- **Aim of the exercise**
In the data below, one line contains "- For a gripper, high" and a later one contains "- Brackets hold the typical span". Print both, with every line between them, exactly and alone.

======

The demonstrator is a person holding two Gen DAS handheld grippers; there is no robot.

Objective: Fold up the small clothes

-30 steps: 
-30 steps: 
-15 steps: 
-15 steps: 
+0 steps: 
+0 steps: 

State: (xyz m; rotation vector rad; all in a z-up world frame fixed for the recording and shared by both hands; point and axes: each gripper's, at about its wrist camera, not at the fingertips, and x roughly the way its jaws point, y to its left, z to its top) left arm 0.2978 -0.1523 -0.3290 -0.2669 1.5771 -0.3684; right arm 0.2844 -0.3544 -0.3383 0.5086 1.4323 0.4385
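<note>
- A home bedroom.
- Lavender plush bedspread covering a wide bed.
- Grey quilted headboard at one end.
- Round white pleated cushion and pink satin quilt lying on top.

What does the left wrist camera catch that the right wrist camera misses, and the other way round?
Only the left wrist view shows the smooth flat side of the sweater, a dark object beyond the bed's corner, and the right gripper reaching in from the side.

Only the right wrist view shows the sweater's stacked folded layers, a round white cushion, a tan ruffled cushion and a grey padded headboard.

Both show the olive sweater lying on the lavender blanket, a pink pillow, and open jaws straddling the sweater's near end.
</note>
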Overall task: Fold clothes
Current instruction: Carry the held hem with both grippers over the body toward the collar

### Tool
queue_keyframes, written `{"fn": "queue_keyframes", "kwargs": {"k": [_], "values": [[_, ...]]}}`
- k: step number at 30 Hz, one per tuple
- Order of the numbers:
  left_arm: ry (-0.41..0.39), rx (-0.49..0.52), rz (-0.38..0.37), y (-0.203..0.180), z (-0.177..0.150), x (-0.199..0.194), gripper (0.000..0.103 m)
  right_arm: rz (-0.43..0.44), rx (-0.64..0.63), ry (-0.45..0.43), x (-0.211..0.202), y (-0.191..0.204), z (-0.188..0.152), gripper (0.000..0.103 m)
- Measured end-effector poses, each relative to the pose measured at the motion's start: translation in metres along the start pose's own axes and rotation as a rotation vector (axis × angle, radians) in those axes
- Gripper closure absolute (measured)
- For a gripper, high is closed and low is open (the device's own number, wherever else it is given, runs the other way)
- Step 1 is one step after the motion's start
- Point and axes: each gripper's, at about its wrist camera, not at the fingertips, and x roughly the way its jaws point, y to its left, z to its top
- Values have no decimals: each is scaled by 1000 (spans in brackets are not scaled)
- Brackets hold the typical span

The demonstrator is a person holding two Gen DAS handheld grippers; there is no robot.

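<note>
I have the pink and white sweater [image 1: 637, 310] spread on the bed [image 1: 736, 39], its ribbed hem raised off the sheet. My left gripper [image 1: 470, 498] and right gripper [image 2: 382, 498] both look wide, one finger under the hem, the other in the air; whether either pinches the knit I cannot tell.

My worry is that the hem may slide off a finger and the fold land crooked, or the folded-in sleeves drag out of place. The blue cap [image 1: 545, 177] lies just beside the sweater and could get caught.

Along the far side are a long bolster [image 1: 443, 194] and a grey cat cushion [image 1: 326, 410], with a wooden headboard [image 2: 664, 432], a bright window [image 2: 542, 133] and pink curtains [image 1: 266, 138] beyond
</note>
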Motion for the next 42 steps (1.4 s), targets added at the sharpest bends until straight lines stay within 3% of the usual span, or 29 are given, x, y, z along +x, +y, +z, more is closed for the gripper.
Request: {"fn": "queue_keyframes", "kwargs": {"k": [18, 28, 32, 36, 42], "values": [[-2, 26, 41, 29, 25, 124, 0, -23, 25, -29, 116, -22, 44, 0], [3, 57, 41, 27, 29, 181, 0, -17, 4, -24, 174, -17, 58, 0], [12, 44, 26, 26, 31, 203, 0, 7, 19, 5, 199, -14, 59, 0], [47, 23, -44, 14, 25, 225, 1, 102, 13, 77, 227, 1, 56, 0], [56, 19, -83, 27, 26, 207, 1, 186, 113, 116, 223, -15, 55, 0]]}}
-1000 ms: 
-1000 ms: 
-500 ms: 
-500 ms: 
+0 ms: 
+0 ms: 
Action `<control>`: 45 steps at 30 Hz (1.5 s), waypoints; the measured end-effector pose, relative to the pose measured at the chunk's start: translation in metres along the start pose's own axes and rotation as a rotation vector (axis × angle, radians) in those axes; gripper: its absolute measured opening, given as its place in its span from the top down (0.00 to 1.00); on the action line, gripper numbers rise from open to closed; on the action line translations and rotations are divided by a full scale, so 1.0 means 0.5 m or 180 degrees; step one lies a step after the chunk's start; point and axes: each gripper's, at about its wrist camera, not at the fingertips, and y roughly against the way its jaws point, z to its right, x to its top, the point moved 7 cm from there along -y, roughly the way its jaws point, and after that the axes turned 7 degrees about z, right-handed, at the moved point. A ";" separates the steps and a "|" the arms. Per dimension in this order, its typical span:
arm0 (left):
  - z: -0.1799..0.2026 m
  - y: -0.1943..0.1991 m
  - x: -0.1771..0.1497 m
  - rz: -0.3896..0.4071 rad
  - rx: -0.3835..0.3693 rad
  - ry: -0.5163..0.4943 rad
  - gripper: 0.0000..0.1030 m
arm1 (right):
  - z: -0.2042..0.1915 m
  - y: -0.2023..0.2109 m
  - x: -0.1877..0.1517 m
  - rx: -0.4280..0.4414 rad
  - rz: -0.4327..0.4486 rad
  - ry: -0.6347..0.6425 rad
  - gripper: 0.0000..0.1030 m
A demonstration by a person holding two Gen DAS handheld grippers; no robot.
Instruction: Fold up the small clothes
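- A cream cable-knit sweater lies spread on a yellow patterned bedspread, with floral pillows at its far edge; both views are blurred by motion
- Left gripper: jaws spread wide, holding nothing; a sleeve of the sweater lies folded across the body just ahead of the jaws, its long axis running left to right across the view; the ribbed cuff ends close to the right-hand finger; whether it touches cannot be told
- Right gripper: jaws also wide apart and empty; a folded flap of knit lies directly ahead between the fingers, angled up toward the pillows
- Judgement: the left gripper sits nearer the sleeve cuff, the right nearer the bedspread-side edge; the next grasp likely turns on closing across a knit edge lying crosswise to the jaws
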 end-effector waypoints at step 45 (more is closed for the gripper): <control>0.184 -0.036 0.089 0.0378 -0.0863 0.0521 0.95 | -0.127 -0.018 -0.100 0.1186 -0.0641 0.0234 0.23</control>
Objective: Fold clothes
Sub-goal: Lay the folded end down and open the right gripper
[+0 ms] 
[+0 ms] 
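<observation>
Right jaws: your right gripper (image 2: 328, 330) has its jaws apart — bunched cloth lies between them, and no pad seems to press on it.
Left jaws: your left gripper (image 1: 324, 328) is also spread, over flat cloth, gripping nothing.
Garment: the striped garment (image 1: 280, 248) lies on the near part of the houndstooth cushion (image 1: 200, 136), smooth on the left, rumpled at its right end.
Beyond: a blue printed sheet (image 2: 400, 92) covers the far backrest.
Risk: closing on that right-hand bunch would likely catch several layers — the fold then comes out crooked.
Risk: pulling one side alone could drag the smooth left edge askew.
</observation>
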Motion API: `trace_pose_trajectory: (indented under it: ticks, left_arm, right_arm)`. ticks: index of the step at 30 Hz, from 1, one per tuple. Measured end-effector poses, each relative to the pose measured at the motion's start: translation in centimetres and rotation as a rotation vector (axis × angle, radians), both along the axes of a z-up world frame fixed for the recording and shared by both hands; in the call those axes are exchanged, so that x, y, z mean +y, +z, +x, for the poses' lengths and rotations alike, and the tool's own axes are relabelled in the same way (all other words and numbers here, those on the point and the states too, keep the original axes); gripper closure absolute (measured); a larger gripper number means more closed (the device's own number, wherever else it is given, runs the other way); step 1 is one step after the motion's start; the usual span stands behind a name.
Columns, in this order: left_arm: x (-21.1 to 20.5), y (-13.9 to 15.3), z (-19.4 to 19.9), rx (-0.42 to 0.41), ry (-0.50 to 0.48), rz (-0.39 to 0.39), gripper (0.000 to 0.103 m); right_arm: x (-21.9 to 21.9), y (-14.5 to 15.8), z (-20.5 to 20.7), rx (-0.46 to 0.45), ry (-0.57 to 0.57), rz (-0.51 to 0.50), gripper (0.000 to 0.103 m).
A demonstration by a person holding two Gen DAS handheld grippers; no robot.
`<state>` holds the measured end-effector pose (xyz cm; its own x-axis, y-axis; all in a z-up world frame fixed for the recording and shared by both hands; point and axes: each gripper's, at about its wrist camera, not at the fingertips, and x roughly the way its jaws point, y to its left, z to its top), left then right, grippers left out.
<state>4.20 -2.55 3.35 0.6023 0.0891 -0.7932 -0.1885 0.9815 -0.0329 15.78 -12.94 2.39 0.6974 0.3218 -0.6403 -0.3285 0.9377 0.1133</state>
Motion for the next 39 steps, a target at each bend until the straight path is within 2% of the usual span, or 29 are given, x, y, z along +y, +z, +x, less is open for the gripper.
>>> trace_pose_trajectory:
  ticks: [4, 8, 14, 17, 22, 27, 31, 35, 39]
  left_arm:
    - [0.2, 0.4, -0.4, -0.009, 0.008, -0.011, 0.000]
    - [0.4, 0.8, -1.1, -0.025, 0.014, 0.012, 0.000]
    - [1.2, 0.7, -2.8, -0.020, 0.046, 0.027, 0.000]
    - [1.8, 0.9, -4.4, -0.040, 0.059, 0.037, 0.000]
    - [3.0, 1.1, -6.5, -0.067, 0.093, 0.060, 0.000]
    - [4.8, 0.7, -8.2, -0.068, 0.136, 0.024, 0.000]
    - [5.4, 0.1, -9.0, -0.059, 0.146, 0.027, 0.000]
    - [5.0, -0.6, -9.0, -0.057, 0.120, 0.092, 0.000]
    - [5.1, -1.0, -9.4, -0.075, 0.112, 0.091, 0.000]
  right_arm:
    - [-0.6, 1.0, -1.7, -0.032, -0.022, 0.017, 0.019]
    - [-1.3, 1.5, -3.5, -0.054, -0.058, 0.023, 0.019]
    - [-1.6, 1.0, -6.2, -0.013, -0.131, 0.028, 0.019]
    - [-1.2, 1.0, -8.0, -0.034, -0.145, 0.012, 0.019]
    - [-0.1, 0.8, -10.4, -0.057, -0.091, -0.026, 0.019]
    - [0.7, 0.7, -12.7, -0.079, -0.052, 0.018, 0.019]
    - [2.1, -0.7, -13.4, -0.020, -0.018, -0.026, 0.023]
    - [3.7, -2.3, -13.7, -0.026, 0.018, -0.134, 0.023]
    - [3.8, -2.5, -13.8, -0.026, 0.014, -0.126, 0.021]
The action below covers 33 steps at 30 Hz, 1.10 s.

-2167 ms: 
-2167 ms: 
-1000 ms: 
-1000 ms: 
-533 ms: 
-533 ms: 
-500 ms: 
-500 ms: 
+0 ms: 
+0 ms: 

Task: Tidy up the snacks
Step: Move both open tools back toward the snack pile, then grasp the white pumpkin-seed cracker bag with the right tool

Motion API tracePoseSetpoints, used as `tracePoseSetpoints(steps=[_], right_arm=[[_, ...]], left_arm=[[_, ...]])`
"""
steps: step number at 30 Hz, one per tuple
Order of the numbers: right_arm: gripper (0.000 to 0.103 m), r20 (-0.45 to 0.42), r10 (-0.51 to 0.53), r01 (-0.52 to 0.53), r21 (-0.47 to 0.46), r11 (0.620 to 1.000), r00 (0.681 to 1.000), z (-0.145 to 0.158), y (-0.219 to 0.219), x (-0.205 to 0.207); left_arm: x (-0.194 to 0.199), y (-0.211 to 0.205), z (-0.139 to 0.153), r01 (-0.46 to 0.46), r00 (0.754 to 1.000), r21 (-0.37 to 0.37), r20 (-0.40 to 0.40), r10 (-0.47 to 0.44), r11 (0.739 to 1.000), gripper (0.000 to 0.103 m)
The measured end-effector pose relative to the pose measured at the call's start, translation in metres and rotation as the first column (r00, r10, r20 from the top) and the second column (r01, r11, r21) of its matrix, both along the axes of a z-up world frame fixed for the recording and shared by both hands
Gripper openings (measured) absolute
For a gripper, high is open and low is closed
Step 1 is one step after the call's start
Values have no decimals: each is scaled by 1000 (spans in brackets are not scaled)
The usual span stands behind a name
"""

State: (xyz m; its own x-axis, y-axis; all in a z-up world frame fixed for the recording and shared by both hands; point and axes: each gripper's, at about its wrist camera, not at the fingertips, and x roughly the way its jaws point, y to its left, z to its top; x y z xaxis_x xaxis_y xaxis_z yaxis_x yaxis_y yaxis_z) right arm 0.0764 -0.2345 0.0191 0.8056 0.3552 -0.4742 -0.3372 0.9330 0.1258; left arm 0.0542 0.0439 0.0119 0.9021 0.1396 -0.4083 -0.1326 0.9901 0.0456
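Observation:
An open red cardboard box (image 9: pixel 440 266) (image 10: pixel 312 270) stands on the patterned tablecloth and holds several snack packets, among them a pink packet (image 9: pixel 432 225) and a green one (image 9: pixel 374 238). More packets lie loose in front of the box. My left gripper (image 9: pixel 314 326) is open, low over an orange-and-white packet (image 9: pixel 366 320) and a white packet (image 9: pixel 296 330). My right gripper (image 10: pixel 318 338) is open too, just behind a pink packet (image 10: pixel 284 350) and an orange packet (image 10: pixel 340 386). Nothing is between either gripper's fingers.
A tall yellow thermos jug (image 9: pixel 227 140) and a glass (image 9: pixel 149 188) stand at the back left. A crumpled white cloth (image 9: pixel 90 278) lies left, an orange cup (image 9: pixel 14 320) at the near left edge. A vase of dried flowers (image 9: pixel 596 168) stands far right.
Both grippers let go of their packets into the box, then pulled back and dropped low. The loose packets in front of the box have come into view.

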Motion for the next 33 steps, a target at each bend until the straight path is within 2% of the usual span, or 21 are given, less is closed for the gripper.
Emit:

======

- **Exercise response**
- For a gripper, high is closed and low is open (the device's own number, wherever else it is given, runs the other way)
- Step 1 is one step after the motion's start
- Point and axes: each gripper's, at about its wrist camera, not at the fingertips, and x roughly the way its jaws point, y to its left, z to its top
- Values have no decimals: each is scaled by 1000 (spans in brackets are not scaled)
- Brackets hold the typical span

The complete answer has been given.